Nigerian authorities are working to track down everyone Sawyer may have been in contact with. In Liberia, doctors are doing the same for the two Americans, said Strickland. She said it’s not clear precisely how Brantly and Writebol were infected. Both used personal protective equipment, which includes a full body coverall, multiple layers of gloves, goggles and face protection.

“Our team has followed to the letter all of the protocols for safety that were developed by the CDC and WHO,” Strickland told NBC News. “At this time we have not been able to confirm 100 percent the method of contagion,” she added.

Brantly was treating patients; Writebol was working to help doctors and other health workers get in and out of their protective gear, Strickland said. That would include spraying them down with a chlorine solution and then stripping off and disposing of every piece of gear.

“Obviously it is of great concern for us,” Strickland said. “We are working closely with CDC and WHO to investigate. It is just an incredibly contagious disease.”

Writebol is in Liberia with her husband David working with the group Serving in Mission, which has a joint project in Liberia with Samaritan’s Purse at ELWA Hospital in Monrovia.

David Writebol is being tested for fever several times a day, Strickland said, but so far remains healthy.

They are not the first health workers to become infected. Dozens of nurses have been infected in the current outbreak, as have several doctors, including one of the doctors helping lead the fight in neighboring Sierra Leone.

One bright spot — early treatment seems to help patients survive better, even though there’s no specific treatment for Ebola. In some outbreaks, 90 percent of patients have died, but the death rate in this outbreak is closer to 60 percent, and Strickland says it’s possibly because patients are being identified earlier and getting supportive care, such as saline solution, to prevent dehydration.

Brantly was well enough to use a computer from his hospital bed, Strickland said, although both Brantly and Writebol have been suffering from high fevers that come and go. Speaking to NBC Dallas-Fort Worth, one of Brantly’s colleagues described him as a “humble family man.”

Samaritan’s Purse and other groups have ongoing outreach efforts to try and tell the population at risk about what Ebola symptoms look like and to urge them to get early medical treatment if they begin to show any. Groups have had mixed success with this. Strickland said her group had to suspend outreach efforts in Lofa, in the north of Liberia, after a crowd attacked a team of health workers who came to collect the body of a person who was suspected of dying from the disease.

“There was a mob that surrounded them,” she said. Teams treating patients have stayed in place, she added.

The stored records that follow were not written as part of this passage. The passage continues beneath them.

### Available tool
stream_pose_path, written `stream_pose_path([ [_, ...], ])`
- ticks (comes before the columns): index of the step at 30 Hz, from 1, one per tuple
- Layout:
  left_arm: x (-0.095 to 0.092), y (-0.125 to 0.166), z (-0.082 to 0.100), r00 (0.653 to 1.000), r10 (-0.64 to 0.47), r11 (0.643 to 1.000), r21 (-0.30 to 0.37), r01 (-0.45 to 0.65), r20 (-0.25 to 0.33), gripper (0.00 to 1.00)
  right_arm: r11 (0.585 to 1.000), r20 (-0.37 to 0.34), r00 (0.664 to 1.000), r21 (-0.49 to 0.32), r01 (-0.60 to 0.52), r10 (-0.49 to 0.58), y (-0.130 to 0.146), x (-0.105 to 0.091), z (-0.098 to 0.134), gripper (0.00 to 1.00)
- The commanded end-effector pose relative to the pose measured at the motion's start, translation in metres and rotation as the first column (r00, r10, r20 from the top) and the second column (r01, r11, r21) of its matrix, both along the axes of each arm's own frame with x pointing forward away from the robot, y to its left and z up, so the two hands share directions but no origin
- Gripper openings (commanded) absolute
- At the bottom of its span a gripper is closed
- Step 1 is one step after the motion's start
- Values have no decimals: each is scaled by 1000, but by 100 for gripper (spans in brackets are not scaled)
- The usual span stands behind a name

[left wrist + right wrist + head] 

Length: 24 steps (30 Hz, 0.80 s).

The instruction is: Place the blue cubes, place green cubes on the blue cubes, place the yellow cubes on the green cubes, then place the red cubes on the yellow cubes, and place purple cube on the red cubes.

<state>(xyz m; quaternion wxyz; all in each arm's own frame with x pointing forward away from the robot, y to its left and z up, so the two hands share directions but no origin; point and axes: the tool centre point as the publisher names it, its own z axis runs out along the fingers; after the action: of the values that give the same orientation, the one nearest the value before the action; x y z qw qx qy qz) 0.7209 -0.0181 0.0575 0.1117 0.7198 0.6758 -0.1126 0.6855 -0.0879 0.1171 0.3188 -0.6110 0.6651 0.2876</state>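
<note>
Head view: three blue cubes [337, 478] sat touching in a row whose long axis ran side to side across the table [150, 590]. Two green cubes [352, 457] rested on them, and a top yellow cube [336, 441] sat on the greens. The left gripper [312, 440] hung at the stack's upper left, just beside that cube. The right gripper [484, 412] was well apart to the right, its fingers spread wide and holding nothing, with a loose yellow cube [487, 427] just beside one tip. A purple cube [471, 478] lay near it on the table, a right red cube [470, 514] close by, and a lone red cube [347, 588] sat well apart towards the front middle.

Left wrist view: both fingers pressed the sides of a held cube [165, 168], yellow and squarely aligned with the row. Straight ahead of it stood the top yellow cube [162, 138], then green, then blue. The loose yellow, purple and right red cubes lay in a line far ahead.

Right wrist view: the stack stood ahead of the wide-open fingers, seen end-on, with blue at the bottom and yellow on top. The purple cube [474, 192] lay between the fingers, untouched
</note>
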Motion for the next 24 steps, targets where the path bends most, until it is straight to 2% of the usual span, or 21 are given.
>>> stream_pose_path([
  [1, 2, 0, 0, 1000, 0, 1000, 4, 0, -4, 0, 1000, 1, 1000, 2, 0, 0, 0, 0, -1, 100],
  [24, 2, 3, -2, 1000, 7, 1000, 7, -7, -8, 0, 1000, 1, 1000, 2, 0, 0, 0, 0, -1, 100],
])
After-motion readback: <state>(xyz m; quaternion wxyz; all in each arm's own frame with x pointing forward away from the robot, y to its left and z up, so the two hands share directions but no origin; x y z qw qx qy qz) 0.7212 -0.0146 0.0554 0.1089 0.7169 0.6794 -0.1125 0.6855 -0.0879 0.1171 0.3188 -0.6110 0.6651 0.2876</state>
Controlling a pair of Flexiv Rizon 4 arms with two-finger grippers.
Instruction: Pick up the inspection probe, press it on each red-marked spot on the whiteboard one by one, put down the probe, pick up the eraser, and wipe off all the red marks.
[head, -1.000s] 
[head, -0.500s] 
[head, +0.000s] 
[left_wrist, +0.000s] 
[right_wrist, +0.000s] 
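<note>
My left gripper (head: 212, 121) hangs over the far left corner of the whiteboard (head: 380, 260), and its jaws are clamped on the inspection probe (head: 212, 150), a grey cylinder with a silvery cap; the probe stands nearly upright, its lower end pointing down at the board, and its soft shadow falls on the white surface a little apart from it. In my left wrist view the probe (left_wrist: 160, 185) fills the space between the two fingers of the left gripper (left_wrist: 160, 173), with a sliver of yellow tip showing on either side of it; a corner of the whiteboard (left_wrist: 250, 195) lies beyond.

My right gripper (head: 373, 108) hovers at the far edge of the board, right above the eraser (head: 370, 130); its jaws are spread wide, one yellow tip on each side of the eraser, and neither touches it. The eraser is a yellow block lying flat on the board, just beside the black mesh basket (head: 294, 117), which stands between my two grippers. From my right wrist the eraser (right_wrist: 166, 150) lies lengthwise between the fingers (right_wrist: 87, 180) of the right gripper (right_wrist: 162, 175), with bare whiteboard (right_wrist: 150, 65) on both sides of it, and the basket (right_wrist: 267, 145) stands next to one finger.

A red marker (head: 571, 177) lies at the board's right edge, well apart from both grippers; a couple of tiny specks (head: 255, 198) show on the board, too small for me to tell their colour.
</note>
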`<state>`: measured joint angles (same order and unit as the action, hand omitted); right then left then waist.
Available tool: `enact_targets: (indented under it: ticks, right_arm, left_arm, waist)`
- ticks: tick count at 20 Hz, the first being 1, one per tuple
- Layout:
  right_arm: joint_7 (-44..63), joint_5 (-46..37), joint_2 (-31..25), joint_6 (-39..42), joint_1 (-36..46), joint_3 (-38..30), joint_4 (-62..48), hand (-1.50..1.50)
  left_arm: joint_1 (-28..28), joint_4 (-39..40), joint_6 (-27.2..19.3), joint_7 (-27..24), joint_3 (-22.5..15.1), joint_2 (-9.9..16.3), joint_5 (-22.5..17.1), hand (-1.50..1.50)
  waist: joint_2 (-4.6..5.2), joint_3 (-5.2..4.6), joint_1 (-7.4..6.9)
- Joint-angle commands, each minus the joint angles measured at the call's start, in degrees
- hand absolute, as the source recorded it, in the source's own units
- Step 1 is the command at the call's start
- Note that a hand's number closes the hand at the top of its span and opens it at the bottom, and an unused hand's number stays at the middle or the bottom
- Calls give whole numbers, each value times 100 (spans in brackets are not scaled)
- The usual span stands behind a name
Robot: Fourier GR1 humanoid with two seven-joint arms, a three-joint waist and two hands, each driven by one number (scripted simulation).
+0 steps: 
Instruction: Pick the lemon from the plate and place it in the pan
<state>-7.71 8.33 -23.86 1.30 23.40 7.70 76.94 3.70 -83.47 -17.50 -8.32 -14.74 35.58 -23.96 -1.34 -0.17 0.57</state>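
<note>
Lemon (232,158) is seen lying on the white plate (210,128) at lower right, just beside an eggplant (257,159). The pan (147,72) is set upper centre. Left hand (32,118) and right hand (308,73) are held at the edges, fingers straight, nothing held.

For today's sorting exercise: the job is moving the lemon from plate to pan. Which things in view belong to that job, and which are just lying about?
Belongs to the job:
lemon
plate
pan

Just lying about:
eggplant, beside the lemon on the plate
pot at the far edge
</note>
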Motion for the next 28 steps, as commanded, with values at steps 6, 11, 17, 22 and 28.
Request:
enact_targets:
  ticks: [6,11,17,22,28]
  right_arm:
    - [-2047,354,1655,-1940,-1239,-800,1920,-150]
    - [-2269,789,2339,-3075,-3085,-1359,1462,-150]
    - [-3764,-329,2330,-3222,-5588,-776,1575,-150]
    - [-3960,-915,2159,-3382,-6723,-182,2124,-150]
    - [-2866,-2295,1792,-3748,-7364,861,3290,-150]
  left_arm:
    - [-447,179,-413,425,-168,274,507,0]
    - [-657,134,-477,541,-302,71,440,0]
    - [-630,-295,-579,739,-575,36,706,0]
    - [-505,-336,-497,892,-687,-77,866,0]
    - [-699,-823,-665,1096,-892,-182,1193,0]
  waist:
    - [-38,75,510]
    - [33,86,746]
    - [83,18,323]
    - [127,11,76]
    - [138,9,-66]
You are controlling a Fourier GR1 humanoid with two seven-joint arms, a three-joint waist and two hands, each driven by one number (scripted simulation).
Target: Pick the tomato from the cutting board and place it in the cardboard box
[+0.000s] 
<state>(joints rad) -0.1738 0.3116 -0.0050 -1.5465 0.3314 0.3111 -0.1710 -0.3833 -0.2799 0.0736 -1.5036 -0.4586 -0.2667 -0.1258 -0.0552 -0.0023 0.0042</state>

There have been similar problems in Sierra Leone, where rumors have made it hard for some medical teams to work. A woman whose family grabbed her from a treatment center and took her to a traditional healer died Saturday on her way back to the hospital, Reuters quoted a health official there as saying.

In Kenema, the third largest city in Sierra Leone, crowds gathered outside the main treatment center for Ebola, according to Reuters. Thousands had gathered outside the clinic the day before, threatening to burn it down and remove the patients. Residents said police fired tear gas to disperse the crowds and that a 9-year-old boy was shot in the leg by a police bullet.

WHO officials have said they are worried that countries are struggling to control the spread, and they say a lack of coordination and a very bad health infrastructure in all the involved countries are making matters worse.